Dataset content:
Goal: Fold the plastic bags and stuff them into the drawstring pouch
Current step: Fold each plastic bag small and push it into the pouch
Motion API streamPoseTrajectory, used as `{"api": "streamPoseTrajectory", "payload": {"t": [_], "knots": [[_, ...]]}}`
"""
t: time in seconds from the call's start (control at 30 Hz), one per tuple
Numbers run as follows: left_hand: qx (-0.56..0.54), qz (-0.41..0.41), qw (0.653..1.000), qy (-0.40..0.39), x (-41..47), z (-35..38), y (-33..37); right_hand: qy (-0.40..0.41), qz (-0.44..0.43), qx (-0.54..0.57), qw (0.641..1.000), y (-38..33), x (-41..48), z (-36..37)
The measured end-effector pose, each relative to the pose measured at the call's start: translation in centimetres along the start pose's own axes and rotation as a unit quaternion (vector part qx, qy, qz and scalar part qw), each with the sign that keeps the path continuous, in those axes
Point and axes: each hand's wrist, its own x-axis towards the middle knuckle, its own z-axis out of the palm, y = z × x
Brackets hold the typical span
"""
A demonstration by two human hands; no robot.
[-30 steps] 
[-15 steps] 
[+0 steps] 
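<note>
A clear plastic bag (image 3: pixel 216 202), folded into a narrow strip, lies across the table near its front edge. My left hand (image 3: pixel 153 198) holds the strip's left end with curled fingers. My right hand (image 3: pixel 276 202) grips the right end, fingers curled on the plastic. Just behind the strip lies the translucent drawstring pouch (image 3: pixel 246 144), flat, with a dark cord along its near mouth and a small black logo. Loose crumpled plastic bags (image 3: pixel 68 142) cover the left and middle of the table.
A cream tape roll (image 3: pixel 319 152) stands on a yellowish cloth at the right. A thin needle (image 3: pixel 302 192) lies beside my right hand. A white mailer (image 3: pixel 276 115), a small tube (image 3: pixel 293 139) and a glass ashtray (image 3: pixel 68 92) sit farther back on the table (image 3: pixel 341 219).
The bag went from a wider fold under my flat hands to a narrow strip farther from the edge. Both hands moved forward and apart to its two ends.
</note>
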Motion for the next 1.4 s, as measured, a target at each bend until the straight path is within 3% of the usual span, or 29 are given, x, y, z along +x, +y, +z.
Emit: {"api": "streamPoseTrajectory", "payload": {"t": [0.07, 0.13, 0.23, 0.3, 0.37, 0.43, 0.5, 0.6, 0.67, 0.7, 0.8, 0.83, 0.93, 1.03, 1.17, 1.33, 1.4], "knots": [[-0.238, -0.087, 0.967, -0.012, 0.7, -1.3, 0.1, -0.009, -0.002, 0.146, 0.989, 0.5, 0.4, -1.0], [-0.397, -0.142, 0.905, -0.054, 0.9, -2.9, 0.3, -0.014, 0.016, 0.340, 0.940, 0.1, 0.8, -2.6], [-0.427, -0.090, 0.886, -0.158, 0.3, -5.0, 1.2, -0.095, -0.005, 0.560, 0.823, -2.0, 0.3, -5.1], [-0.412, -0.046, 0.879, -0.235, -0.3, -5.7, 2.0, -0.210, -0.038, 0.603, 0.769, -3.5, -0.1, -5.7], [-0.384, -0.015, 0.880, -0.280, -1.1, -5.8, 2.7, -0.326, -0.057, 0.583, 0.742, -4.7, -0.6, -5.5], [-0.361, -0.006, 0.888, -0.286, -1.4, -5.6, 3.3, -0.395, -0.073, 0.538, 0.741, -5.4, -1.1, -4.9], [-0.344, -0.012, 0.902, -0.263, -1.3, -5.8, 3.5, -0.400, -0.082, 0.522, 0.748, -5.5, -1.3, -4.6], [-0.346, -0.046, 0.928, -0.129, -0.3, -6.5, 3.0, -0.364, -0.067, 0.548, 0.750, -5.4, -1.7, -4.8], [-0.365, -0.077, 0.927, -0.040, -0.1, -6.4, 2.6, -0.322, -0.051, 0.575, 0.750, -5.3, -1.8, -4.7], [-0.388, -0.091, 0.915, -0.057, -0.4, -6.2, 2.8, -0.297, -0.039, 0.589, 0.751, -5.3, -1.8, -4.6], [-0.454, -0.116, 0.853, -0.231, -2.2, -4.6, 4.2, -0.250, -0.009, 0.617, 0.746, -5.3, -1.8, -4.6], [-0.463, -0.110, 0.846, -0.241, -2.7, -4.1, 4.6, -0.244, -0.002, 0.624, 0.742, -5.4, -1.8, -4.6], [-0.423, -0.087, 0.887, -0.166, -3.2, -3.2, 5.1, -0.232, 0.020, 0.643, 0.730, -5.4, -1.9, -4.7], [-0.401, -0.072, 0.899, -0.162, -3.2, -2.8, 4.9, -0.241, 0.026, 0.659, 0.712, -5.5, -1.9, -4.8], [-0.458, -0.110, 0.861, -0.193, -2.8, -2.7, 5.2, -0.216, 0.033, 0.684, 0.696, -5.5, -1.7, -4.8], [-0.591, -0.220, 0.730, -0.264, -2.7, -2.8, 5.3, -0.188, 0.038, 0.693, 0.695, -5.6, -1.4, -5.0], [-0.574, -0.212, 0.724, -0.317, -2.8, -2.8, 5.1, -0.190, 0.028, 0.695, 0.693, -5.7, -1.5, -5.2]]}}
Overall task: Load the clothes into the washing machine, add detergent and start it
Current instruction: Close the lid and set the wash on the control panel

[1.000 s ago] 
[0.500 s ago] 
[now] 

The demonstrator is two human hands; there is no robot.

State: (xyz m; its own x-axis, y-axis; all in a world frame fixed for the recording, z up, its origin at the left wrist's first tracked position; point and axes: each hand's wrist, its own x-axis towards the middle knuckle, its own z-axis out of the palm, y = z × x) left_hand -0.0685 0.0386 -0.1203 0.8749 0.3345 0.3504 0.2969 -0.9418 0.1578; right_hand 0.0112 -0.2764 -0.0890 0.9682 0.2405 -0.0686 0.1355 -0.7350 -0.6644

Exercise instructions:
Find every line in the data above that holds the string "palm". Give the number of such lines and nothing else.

Answer box:
2